### Items listed in a dataset:
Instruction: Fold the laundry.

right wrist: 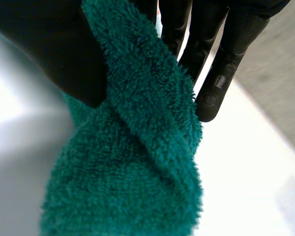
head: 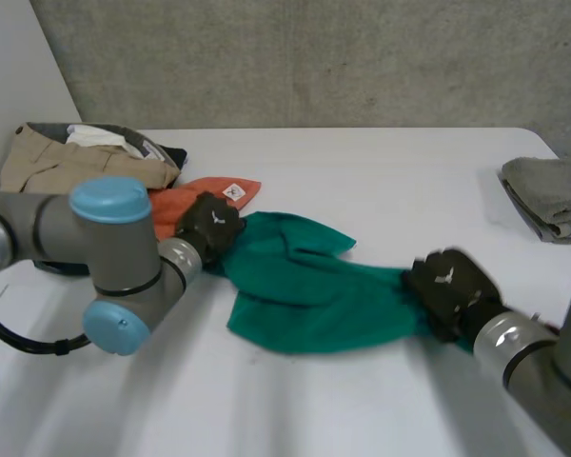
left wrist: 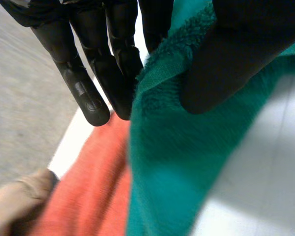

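Observation:
A green towel (head: 305,286) lies crumpled across the middle of the white table (head: 381,181). My left hand (head: 207,227) is at the towel's left end, and in the left wrist view the towel (left wrist: 167,162) is pinched between its straight fingers (left wrist: 88,93) and thumb (left wrist: 226,64). My right hand (head: 449,290) holds the towel's right end. In the right wrist view the towel (right wrist: 132,162) is squeezed between thumb (right wrist: 49,54) and fingers (right wrist: 221,73).
An orange cloth (head: 195,197) lies just behind the left hand, partly under the towel. Beige trousers and other clothes (head: 76,157) are piled at the far left. A folded grey towel (head: 552,195) sits at the right edge.

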Motion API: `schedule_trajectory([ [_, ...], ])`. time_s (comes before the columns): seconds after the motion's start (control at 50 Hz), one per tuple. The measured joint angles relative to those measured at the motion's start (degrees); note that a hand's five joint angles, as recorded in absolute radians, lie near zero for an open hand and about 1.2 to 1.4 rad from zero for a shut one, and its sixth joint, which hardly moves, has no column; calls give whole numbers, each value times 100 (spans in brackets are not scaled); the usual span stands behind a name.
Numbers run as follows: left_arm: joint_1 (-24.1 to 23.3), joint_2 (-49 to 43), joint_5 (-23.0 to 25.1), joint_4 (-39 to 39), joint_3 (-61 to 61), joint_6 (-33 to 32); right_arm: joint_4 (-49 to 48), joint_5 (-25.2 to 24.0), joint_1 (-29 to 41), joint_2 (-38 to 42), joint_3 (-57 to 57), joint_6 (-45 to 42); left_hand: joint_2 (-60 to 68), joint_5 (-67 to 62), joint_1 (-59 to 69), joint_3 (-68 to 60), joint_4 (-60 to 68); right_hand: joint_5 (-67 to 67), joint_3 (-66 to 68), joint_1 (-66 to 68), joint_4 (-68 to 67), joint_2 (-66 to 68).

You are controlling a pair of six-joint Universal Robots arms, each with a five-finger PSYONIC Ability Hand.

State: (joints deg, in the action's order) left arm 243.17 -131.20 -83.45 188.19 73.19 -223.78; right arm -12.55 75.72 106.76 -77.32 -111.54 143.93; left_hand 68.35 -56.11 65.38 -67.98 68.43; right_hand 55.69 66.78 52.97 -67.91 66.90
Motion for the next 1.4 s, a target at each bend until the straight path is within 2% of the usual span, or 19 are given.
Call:
schedule_trajectory([
  [0.16,-354,1888,-140,56,1169,720,843,-38,-293,-958,651,-8,7,0,0,-9,21,0,0,110,-4,0],
  [0.3,-496,3196,-112,67,2021,1060,2007,-489,-634,-1185,1689,-13,13,0,0,-9,22,0,76,110,-11,0],
  [0.38,-641,3508,-87,64,2296,1277,2499,-760,-817,-859,2425,-18,14,0,0,-10,22,0,76,110,-11,0],
  [0.44,-839,3511,-71,64,2410,1448,2714,-865,-909,-215,3126,-39,15,0,0,-15,22,0,76,166,-11,0],
  [0.5,-1073,3102,-79,69,2337,1550,2629,-865,-866,802,4012,-51,20,0,0,-27,22,1,76,166,-11,0],
  [0.54,-1128,2915,-90,70,2265,1563,2510,-849,-819,1108,4240,-51,20,0,0,-27,22,1,76,166,-11,0],
  [0.58,-1189,2585,-115,67,2096,1569,2218,-823,-726,1464,4432,-44,21,0,0,-27,22,-1447,-1424,-1402,1483,-1518],
  [0.62,-1227,2219,-163,67,1858,1566,1499,-721,-512,1922,4536,-10,21,0,0,-27,23,-3280,-3397,-3169,3328,-3536],
  [0.64,-1233,2106,-188,64,1774,1564,1357,-687,-469,1981,4524,1,21,0,0,-27,23,-4484,-4532,-3897,4598,-4728],
  [0.68,-1235,1866,-293,62,1551,1555,803,-464,-297,2114,4388,80,21,0,0,-27,23,-5094,-5287,-4168,5359,-5333],
  [0.74,-1224,1754,-418,61,1407,1547,568,-253,-220,2073,4236,177,21,0,0,-27,23,-5198,-5475,-4182,5462,-5448],
  [0.76,-1202,1711,-570,63,1303,1540,417,84,-158,1848,3958,372,21,0,0,-27,23,-5196,-5488,-4182,5462,-5451],
  [0.8,-1183,1708,-690,63,1249,1535,437,310,-135,1592,3711,533,21,0,0,-27,23,-5196,-5489,-4182,5462,-5451],
  [0.9,-1111,1845,-940,64,1202,1529,1134,715,-155,642,2867,988,21,0,0,-27,23,-5196,-5488,-4182,5462,-5451],
  [1.04,-1022,2143,-960,75,1253,1532,2522,558,-64,-369,1664,1667,21,0,0,-27,23,-5197,-5480,-4182,5462,-5450],
  [1.14,-992,2206,-938,77,1259,1530,2652,285,122,-669,1122,2050,21,0,0,-27,23,-5091,-5320,-4084,5376,-5296],
  [1.16,-979,2217,-928,78,1250,1527,2479,95,307,-792,752,2295,21,0,0,-27,24,-4919,-5044,-3908,5171,-5049],
  [1.3,-970,2182,-919,85,1198,1523,1156,174,917,-314,204,2458,21,0,0,-27,24,-4501,-4562,-3513,4691,-4722],
  [1.4,-932,2179,-923,87,1178,1526,370,813,1448,486,305,2307,21,0,0,-27,24,-4220,-4239,-3210,4364,-4417],
])
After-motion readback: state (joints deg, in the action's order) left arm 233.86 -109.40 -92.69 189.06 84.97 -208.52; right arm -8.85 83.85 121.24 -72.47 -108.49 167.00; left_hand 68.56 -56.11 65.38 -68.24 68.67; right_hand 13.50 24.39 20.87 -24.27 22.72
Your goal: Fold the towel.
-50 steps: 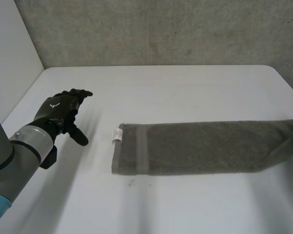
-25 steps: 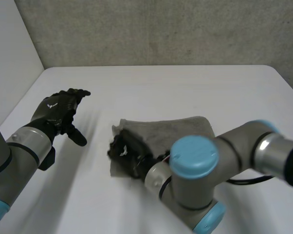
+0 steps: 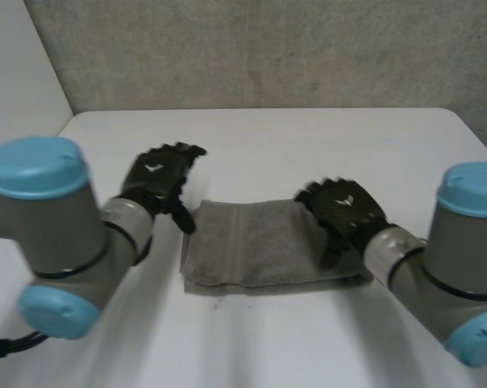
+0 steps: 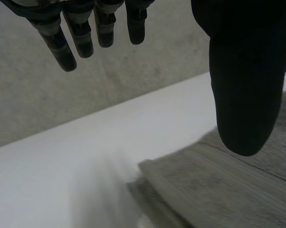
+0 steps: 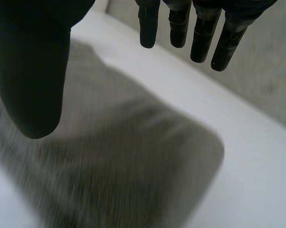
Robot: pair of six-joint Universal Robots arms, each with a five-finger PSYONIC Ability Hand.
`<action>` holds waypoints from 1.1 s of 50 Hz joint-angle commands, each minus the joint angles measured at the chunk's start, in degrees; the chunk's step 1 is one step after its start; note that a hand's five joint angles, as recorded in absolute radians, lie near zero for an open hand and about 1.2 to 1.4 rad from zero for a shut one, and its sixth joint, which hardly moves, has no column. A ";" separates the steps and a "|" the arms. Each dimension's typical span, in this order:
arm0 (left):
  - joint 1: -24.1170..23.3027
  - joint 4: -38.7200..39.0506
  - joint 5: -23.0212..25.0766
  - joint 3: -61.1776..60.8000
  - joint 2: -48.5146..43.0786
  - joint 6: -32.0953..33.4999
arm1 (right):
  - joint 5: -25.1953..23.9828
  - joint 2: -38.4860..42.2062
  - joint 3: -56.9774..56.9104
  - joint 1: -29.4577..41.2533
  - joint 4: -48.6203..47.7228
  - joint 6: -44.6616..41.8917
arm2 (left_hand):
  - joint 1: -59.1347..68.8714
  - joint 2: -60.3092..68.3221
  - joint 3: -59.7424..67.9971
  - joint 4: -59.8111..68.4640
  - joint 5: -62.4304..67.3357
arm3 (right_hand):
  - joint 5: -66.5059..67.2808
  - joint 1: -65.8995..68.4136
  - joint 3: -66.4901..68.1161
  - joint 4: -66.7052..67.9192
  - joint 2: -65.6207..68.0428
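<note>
A: Two layers already: grey towel (image 3: 251, 246) doubled, flat on the counter (image 3: 308, 137) between both hands. Next?
B: Probably squaring up. Match the near edges, slightly offset; press from the middle outward, no dragging.
A: Grip?
B: Straight, apart and empty on both: fingers (image 4: 62, 47) of the left hand (image 3: 154, 182), by the towel's left end; fingers (image 5: 200, 38) of the right hand (image 3: 340, 212), over its right end.
A: Lie?
B: Long axis side to side, hand to hand; short ends toward the arms.

Towel (image 3: 256, 246) lies on table (image 3: 308, 141) between left hand (image 3: 156, 182) and right hand (image 3: 342, 212).
</note>
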 commanded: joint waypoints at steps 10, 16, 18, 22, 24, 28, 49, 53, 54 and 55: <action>-11.50 -0.88 -10.25 4.54 -15.30 6.42 | -0.85 0.32 13.08 -9.43 -11.31 -17.72 | 0.06 0.56 0.47 0.42 -1.47 | 66.49 68.13 67.81 66.72 66.64; -11.59 -0.88 -10.87 2.17 -12.93 6.60 | -0.33 -0.47 8.45 -5.68 -15.29 -21.42 | 0.06 0.56 0.47 0.42 -1.47 | 66.50 68.14 67.82 66.73 66.64; -11.50 -0.97 -11.04 1.73 -11.53 6.60 | 0.03 -0.56 6.05 -2.58 -15.20 -21.69 | 0.06 0.56 0.47 0.42 -1.47 | 66.50 68.14 67.82 66.73 66.64; -10.80 -0.97 -12.09 -0.73 -6.00 6.68 | 1.69 1.80 -0.52 7.24 -15.03 -22.21 | 0.06 0.56 0.47 0.42 -1.47 | 66.50 68.14 67.82 66.73 66.64; -10.02 -0.88 -12.88 -1.70 -3.72 6.68 | 1.70 3.46 -2.37 10.05 -14.85 -22.57 | 0.06 0.56 0.47 0.42 -1.47 | 66.50 68.14 67.82 66.73 66.64; -7.28 -0.97 -15.70 -3.90 0.88 7.12 | 0.82 7.08 -5.81 15.97 -14.15 -24.59 | 0.27 0.78 0.68 0.64 -1.26 | 66.50 68.14 67.82 66.73 66.64; -1.04 -1.41 -17.20 -5.22 8.44 7.30 | 3.88 6.76 -8.37 22.32 -12.13 -17.25 | 0.27 0.78 0.68 0.64 -1.26 | -3.50 -1.86 -2.18 -3.27 -3.36; -3.23 -1.15 -12.90 -1.63 7.39 5.64 | 4.51 2.88 -6.79 17.75 -11.25 -6.19 | 0.27 0.78 0.68 0.64 -1.26 | -3.50 -1.86 -2.18 -3.27 -3.36; -4.37 -1.06 -11.76 -0.31 6.25 4.41 | 4.51 1.04 -6.17 15.72 -9.77 -1.09 | 0.27 0.78 0.68 0.64 -1.26 | -3.50 -1.86 -2.18 -3.27 -3.36; -4.38 -1.06 -11.75 -0.30 6.24 4.40 | 4.51 1.02 -6.17 15.70 -9.75 -1.04 | 0.27 0.78 0.68 0.64 -1.26 | -3.50 -1.86 -2.18 -3.27 -3.36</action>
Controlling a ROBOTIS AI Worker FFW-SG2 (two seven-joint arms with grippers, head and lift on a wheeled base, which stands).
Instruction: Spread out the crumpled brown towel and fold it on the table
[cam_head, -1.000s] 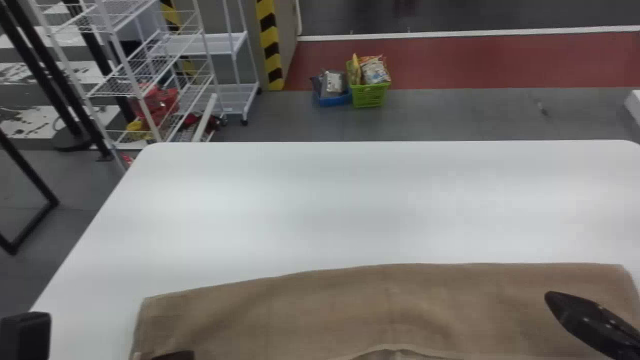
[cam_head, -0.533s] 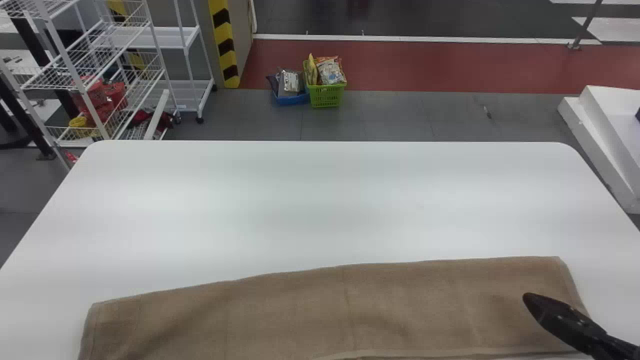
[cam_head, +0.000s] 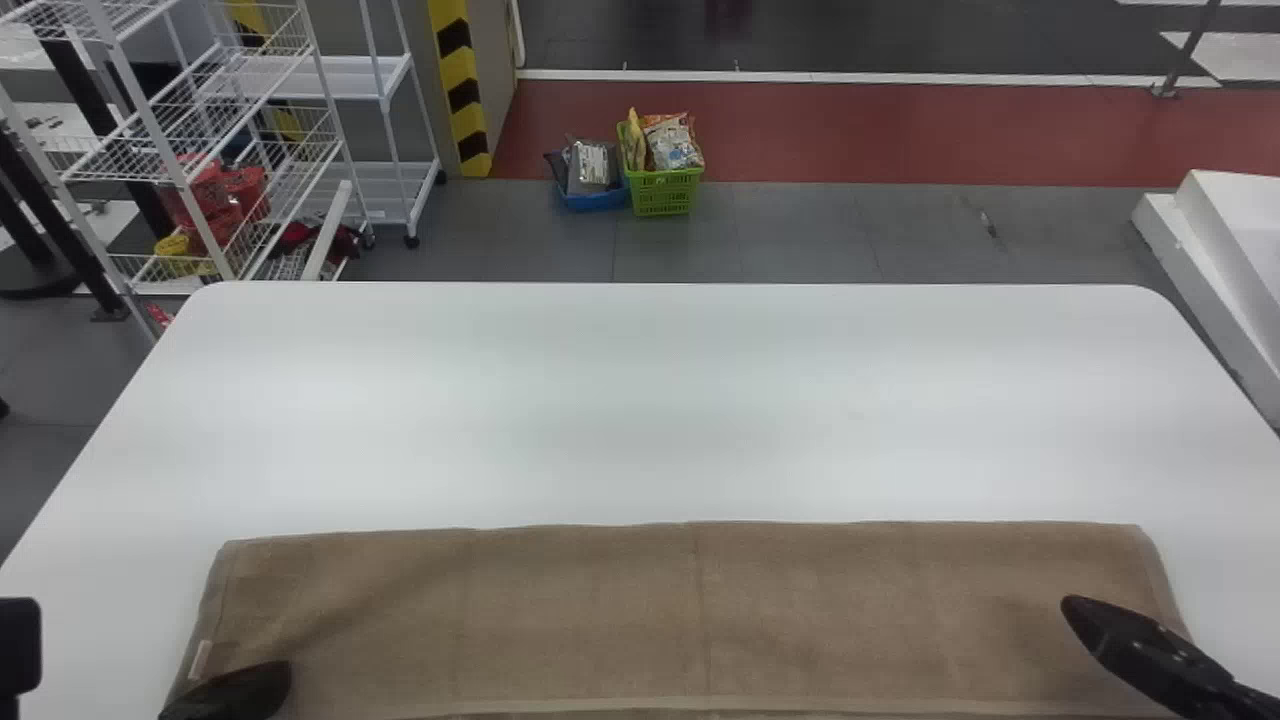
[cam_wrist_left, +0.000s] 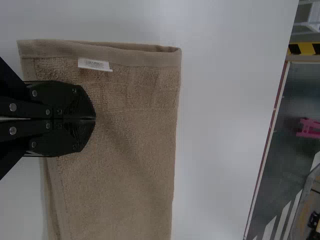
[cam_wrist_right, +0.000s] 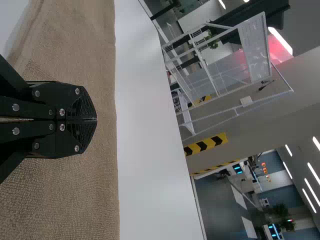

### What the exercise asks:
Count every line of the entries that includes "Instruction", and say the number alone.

### Solution to the problem:
2